## [WHAT YOU WILL DO]
Below are records; count how many of their lines contain the word "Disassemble" and give the number alone.

## [DATA RECORDS]
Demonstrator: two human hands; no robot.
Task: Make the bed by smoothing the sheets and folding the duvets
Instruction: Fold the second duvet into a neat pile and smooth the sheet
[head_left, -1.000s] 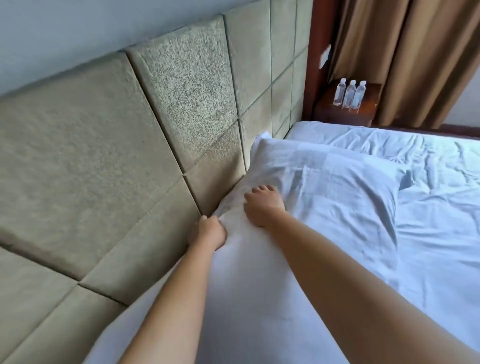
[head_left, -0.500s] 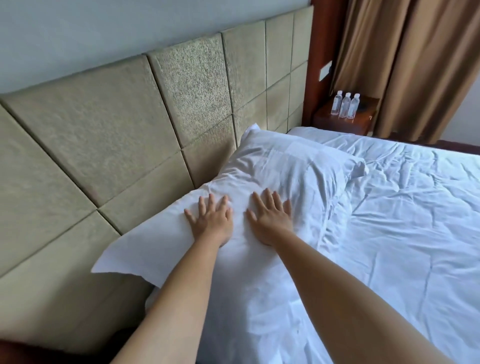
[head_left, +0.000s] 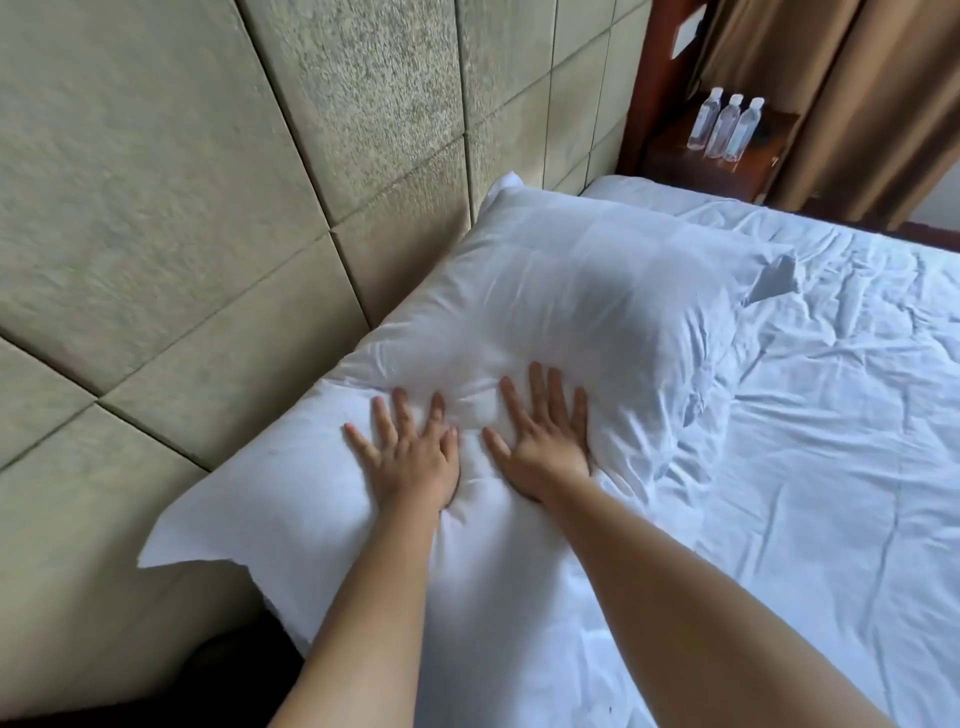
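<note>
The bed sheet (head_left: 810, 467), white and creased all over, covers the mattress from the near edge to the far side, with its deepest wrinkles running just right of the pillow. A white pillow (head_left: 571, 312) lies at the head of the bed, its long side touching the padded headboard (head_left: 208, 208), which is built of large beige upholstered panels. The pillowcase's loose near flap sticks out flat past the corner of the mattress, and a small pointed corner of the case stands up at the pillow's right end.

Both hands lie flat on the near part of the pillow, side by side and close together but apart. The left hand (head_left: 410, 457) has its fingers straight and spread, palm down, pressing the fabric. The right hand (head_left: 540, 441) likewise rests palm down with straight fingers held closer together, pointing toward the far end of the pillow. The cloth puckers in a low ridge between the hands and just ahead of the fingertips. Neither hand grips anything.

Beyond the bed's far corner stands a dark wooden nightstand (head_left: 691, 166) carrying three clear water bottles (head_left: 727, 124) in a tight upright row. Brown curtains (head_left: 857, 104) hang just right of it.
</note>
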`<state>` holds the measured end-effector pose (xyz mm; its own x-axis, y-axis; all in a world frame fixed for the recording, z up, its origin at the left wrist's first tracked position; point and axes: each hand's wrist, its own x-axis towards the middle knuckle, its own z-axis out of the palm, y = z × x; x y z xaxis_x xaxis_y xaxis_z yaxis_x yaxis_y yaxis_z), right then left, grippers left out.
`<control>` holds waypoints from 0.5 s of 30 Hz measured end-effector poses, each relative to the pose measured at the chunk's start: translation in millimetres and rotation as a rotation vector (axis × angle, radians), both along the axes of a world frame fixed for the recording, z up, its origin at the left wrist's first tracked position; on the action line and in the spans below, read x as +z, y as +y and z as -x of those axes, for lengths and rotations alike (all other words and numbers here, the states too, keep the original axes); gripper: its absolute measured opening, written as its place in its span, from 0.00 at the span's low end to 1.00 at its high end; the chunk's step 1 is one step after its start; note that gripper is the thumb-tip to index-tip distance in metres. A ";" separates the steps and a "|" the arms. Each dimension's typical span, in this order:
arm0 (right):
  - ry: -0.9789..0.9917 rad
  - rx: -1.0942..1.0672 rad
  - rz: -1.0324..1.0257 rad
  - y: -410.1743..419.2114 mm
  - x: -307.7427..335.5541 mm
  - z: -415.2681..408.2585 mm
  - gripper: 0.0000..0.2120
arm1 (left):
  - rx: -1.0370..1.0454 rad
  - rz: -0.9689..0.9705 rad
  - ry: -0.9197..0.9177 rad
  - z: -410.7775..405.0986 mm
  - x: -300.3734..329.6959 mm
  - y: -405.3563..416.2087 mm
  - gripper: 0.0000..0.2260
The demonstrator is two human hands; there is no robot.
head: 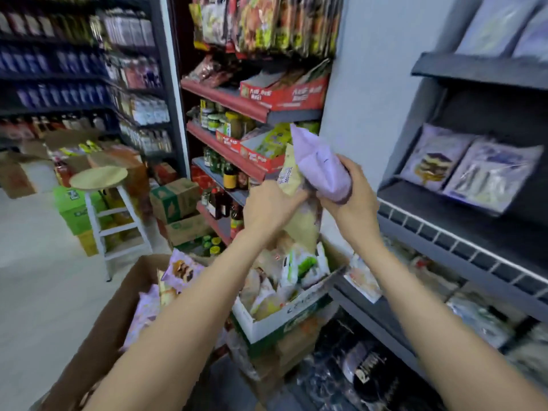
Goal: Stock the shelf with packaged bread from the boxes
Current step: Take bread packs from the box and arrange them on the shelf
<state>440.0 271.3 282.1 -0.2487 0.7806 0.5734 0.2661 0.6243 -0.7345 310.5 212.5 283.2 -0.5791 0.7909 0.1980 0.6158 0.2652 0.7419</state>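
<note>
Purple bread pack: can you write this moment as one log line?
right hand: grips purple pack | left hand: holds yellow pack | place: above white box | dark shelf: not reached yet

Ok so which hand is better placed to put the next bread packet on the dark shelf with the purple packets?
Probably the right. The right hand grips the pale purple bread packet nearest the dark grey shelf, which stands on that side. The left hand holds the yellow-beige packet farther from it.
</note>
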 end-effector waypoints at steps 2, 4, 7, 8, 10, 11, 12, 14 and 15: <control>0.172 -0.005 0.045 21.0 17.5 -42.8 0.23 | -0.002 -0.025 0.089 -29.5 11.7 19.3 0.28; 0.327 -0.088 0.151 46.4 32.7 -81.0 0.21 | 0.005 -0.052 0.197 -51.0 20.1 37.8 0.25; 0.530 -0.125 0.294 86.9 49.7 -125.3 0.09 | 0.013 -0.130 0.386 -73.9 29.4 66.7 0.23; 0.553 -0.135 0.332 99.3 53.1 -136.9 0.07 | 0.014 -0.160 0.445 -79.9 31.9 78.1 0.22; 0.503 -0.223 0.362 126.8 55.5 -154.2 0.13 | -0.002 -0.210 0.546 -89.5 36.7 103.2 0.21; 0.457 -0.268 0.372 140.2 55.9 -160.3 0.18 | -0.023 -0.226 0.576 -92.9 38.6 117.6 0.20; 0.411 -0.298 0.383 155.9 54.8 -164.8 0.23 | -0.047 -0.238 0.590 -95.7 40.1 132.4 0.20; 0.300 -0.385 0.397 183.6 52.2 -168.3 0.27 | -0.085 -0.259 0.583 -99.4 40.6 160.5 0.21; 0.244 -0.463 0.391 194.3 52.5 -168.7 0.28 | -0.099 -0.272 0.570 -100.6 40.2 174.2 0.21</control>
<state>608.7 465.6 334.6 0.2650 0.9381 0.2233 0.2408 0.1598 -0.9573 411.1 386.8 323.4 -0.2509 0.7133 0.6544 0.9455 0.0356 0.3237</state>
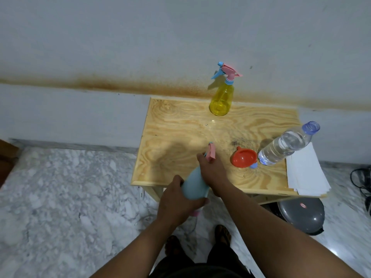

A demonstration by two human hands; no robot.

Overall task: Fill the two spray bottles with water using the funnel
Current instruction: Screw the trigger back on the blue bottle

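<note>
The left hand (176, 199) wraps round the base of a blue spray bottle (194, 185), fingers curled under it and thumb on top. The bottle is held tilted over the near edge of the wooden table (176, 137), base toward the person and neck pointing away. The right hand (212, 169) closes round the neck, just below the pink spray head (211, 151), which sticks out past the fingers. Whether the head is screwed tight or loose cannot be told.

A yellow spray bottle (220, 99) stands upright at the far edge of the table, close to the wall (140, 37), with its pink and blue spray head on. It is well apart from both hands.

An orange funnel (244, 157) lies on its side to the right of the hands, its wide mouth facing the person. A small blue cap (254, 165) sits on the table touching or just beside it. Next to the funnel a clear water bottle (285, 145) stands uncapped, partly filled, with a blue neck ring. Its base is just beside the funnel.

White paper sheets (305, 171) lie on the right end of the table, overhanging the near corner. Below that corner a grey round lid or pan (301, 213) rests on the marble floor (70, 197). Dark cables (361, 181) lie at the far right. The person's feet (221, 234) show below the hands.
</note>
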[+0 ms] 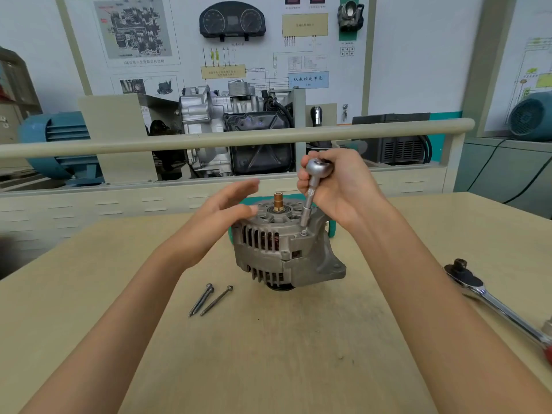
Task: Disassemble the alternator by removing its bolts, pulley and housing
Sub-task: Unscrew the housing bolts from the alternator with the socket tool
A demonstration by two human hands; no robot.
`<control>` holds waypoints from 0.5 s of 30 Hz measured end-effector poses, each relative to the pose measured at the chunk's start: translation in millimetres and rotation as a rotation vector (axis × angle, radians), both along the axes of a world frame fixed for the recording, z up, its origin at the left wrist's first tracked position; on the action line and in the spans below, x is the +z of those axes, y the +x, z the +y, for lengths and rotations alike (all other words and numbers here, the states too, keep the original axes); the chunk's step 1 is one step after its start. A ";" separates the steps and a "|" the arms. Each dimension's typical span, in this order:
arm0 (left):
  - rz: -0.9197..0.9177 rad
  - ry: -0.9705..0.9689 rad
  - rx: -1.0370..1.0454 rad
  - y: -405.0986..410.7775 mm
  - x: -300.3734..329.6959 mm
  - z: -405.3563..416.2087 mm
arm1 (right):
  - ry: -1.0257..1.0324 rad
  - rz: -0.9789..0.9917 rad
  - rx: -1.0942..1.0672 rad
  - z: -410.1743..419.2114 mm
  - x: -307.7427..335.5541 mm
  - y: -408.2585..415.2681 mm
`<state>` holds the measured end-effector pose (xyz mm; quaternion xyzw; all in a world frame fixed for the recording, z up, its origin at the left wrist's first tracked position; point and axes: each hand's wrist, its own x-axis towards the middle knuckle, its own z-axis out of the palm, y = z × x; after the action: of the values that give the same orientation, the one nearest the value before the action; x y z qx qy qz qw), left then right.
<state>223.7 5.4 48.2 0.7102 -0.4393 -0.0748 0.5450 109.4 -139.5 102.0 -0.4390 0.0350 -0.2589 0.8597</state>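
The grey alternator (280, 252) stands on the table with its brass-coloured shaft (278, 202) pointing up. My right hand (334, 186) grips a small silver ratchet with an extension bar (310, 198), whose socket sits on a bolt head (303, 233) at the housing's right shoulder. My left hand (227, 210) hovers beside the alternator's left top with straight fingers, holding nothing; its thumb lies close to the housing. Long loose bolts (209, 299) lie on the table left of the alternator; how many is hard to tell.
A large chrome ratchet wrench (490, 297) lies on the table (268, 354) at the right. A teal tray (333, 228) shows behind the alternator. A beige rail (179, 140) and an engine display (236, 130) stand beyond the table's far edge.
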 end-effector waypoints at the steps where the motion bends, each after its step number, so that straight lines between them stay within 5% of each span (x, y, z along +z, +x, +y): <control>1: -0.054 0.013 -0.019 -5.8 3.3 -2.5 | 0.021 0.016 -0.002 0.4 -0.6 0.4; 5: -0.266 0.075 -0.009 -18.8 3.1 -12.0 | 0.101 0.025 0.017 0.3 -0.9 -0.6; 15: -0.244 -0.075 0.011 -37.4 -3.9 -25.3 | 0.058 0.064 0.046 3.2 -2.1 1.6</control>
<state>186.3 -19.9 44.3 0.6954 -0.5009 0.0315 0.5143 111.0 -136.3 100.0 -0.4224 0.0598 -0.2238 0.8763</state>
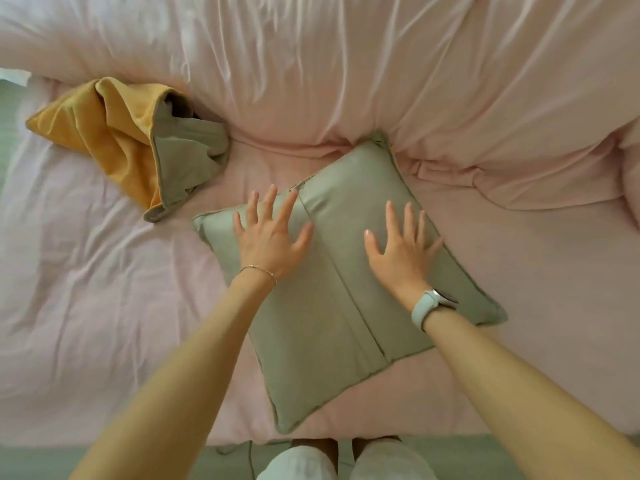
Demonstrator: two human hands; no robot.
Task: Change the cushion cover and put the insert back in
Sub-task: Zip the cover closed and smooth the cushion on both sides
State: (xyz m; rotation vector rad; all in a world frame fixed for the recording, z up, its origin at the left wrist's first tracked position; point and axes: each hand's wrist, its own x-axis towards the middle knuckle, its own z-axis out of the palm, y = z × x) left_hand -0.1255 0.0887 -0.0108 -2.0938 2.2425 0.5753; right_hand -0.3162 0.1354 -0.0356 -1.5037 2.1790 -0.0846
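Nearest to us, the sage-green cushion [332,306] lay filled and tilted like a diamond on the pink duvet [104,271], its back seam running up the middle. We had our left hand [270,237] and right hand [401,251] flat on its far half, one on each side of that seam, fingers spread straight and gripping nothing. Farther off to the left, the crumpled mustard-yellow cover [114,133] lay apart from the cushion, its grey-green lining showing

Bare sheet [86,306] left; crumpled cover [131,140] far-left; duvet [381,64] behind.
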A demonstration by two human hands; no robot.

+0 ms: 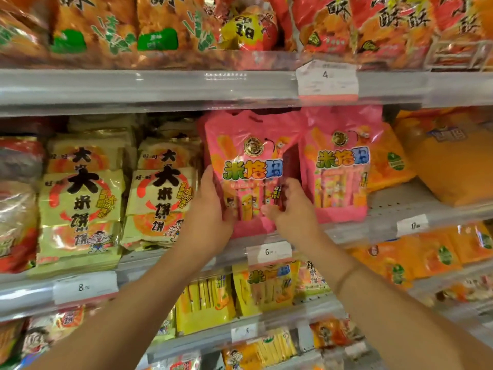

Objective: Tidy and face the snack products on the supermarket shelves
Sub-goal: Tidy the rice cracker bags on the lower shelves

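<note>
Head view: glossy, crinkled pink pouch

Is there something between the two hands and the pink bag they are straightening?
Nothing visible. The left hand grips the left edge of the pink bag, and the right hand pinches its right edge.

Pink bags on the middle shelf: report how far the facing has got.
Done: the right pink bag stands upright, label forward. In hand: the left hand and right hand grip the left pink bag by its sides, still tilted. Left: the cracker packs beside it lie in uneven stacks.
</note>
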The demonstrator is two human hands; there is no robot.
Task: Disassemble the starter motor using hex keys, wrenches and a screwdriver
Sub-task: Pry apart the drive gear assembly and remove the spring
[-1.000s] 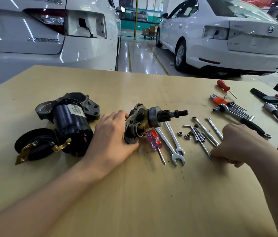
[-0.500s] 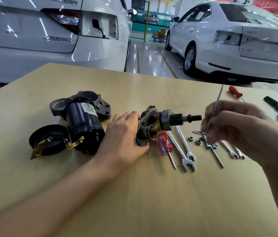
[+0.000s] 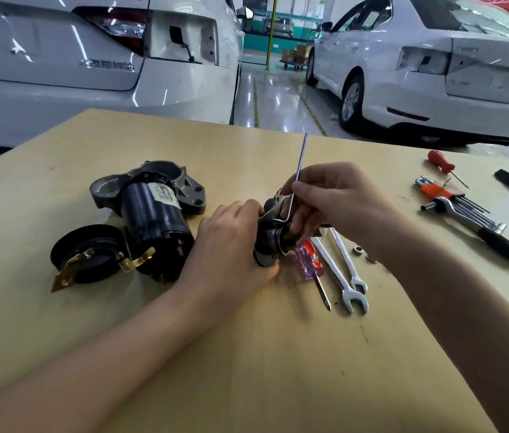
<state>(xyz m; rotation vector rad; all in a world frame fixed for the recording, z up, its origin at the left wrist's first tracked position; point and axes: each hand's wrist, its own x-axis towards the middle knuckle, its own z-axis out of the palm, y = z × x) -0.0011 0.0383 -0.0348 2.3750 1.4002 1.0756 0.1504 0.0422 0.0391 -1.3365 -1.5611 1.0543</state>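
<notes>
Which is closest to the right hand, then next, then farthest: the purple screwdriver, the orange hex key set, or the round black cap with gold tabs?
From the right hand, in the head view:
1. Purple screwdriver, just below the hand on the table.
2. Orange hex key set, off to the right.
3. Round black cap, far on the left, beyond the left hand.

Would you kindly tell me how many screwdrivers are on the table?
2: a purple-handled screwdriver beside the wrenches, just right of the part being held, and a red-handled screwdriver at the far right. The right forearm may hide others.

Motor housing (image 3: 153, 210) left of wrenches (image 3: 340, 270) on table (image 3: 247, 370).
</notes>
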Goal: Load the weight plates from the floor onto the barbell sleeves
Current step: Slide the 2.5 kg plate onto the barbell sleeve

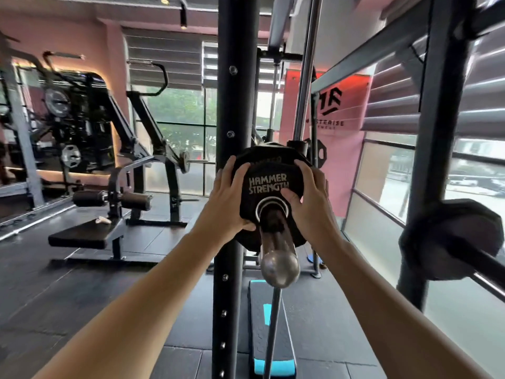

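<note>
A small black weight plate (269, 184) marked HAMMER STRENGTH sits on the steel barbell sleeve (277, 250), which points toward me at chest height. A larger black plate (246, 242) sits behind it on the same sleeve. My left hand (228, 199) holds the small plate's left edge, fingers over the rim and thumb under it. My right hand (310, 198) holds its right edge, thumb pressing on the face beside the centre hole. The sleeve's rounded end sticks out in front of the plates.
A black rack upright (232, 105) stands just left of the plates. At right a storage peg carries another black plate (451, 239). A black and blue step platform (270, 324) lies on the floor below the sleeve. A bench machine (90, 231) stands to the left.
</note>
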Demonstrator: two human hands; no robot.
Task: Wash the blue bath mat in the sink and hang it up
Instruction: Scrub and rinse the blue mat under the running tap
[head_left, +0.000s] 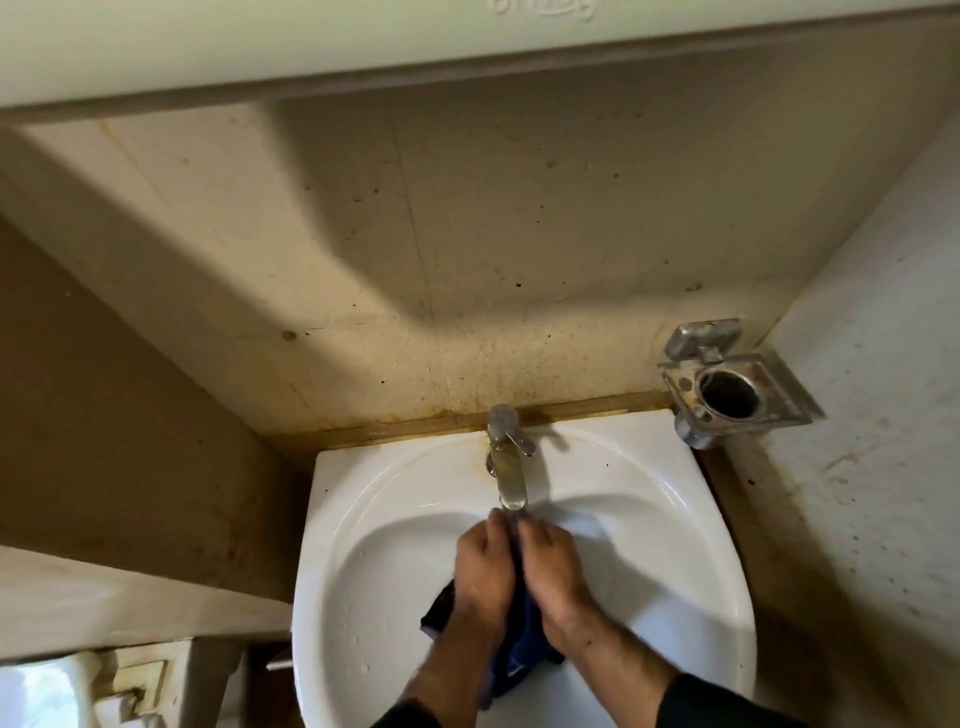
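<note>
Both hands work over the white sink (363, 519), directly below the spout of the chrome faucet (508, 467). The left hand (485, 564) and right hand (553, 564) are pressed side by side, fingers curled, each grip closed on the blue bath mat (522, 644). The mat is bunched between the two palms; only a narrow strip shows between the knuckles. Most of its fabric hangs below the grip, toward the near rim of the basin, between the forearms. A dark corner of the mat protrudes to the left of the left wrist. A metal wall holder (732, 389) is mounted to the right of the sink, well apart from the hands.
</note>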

## [THE COMPLETED TASK]
2